E quando se pensava que tudo que estava ruim não poderia ficar pior, a MP ainda previu que o adicional de periculosidade desses trabalhadores será de apenas 5% do salário-base, desde que o empregado fique sujeito ao perigo, por pelo menos 50% de sua jornada, descumprindo frontalmente a CLT, que estabelece, no art. 193, o adicional de periculosidade de 30%.

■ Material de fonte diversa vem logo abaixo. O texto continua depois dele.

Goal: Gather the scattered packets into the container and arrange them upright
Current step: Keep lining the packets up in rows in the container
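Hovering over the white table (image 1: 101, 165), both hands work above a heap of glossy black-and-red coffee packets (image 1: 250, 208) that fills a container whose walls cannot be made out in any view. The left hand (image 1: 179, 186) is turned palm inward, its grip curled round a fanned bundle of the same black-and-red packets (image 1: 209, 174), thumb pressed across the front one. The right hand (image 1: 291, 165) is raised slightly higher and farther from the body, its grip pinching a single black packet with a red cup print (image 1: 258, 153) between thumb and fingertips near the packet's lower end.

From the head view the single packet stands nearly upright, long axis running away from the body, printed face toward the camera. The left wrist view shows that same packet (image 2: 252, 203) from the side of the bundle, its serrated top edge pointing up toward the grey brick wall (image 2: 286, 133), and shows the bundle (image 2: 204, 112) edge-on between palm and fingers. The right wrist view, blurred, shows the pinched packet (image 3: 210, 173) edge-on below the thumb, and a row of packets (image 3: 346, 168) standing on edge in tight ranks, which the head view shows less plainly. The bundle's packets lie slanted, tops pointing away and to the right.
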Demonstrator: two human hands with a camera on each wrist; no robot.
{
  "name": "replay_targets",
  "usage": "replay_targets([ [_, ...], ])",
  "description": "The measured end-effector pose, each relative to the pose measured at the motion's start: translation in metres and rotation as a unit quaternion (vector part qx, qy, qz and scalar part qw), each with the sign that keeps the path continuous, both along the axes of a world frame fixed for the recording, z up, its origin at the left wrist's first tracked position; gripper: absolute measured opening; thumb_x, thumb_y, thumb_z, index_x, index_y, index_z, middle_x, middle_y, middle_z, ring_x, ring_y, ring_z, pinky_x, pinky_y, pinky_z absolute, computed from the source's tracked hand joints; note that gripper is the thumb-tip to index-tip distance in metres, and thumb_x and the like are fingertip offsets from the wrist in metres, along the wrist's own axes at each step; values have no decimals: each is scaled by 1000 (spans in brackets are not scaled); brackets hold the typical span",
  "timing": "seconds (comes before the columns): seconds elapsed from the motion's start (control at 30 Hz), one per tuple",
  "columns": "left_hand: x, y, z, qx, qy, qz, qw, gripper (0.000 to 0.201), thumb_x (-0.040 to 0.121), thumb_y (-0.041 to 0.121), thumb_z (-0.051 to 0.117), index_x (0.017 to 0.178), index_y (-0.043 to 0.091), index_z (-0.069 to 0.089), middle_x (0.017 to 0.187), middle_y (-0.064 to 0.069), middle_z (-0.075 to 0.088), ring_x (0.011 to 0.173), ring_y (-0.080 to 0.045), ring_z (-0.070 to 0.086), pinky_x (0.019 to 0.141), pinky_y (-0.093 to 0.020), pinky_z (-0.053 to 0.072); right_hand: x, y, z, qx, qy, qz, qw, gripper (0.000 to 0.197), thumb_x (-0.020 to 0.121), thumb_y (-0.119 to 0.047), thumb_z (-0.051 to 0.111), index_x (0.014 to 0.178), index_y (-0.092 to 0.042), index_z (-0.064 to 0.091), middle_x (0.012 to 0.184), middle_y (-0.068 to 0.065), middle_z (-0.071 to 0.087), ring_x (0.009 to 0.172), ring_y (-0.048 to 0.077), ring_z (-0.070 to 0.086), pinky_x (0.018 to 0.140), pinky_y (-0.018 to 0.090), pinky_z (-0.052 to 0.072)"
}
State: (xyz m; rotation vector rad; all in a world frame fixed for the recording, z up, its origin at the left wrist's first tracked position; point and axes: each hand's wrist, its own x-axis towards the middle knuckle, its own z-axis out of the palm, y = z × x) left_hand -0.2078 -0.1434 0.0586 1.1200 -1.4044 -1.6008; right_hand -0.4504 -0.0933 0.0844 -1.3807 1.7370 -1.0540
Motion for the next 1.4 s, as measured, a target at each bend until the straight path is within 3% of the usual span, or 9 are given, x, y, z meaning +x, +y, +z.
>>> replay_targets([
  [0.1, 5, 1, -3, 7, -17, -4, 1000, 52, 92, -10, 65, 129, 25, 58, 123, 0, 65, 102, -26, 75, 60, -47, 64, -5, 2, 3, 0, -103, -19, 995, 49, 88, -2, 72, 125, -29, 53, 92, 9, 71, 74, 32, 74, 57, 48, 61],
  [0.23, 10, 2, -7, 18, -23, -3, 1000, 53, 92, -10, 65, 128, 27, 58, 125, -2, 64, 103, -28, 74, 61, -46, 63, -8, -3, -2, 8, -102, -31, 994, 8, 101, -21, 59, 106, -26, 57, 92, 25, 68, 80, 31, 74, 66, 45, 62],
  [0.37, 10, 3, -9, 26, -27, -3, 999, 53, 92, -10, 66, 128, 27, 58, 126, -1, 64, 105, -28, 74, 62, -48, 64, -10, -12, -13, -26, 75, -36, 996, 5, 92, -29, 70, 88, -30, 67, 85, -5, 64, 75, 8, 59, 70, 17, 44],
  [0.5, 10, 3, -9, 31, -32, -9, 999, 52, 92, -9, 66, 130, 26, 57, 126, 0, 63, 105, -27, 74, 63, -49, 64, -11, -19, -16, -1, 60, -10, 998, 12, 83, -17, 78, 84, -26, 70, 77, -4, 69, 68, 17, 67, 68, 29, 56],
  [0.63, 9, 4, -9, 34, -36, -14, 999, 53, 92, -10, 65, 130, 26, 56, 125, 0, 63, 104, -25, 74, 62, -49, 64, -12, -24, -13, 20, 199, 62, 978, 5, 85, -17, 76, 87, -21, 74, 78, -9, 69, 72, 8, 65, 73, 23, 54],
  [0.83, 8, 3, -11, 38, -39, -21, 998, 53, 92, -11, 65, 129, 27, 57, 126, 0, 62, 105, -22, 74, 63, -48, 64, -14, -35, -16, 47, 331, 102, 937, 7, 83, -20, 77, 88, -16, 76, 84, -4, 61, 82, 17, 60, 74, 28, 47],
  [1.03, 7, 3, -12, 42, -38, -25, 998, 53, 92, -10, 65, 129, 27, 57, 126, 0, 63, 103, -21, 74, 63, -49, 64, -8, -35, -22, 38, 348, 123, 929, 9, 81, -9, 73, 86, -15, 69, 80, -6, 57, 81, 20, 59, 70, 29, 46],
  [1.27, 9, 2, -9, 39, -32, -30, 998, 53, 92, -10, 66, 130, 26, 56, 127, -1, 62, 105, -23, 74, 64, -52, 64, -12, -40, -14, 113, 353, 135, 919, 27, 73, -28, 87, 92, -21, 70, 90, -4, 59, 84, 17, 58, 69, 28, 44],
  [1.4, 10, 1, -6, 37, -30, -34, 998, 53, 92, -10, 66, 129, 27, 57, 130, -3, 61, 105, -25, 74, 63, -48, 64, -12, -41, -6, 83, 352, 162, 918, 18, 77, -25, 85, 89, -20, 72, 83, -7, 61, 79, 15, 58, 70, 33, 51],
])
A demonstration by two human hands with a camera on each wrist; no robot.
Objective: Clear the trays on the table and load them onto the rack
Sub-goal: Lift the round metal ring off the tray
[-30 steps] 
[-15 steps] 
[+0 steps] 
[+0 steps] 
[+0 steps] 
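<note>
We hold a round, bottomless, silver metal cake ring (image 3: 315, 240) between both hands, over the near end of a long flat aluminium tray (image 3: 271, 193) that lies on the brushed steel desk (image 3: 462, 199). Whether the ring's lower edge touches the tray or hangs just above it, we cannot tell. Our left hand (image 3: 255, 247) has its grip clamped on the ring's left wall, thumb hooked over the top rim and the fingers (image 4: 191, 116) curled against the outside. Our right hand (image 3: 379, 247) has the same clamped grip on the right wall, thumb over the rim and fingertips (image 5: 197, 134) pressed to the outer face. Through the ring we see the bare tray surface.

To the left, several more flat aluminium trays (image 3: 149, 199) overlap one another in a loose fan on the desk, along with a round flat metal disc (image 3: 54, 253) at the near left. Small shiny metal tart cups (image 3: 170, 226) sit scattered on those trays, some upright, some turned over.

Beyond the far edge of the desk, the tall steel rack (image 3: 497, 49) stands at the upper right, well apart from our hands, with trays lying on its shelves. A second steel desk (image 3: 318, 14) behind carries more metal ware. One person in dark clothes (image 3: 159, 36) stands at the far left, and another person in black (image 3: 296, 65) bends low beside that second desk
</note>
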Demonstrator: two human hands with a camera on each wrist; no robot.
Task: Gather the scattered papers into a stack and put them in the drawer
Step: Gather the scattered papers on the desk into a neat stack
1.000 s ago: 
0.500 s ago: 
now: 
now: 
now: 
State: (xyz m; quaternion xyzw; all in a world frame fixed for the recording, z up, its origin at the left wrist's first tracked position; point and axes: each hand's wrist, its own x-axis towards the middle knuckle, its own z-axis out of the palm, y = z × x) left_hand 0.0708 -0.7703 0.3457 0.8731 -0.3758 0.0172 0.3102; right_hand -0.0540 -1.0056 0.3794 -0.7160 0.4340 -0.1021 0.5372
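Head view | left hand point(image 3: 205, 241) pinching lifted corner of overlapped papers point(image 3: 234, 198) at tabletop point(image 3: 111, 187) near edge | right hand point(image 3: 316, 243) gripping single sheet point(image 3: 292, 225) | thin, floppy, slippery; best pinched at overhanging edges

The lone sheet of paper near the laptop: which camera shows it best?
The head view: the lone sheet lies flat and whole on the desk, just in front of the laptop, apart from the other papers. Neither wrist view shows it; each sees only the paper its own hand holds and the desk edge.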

O rombo da Previdência Social, tão alardeado pelo Planalto, não será sanado com esses novos contratos, uma vez que a MP estabelece a isenção da contribuição previdenciária do empregador. Ao mesmo tempo, institui que os desempregados pagarão 7,5% do valor recebido a título de seguro-desemprego para a Previdência.

A guerra das inconstitucionalidades está reaberta! A diferenciação de salários para pessoas na mesma atividade, a diminuição dos depósitos do FGTS e o pagamento de adicional de periculosidade em percentual inferior são três exemplos graves de tratamento discriminatório para a mesma situação, o que fere, claramente, o princípio da igualdade. A medida provisória cria sérias desigualdades entre trabalhadores atuando nas mesmas condições, retirando dos mais jovens direitos legalmente assegurados.

Criar uma categoria de cidadãos menos protegidos, com salários menores e direitos mitigados não contribuirá para o desenvolvimento do país.

Mais uma vez, o governo ignora que a produção é aquecida pelo consumo, e que o empobrecimento da população bloqueia o consumo, que bloqueia a produção, que bloqueia a economia.

Diluir o 13º salário ao longo do ano, por exemplo, retira o poder de compra e leva ao desestímulo do consumo, pois aquele total, agora pago mensalmente, transforma-se em um valor ínfimo, ao passo que sua acumulação ao longo de 12 meses lhe traz o poder de gerar uma substancial renda extra destinada a um gasto específico, no fim de cada ano, o que incentiva o comércio e toda a cadeia produtiva. O mesmo raciocínio se aplica às férias com o terço. A maneira mais eficaz de propiciar a compra e venda de produtos e serviços seria melhorar as condições dos trabalhadores, e não piorá-las.

A reforma trabalhista de 2017, até o momento, foi um grande fracasso e não produziu os resultados esperados no que diz respeito à diminuição do desemprego. O único efeito imediato produzido foi a criação de obstáculos ao amplo acesso à Justiça, sintoma que já está sendo mitigado, pois no ano de 2019 ocorreu novo aumento das demandas, em relação ao período de 2018 (fonte: Justiça em Números).

O verde e amarelo, cores oficiais da bandeira nacional, sempre relacionadas ao progresso, não deveriam ser associados à redução dos direitos trabalhistas ou à criação de uma nova categoria de trabalhadores precarizados, que são apenas jovens em busca de seu primeiro emprego.

Luciana Bezerra de Oliveira é juíza titular da 57ª Vara do Trabalho do Tribunal Regional do Trabalho da 2ª Região, especialista em direito e processo do trabalho pela Universidade Mackenzie.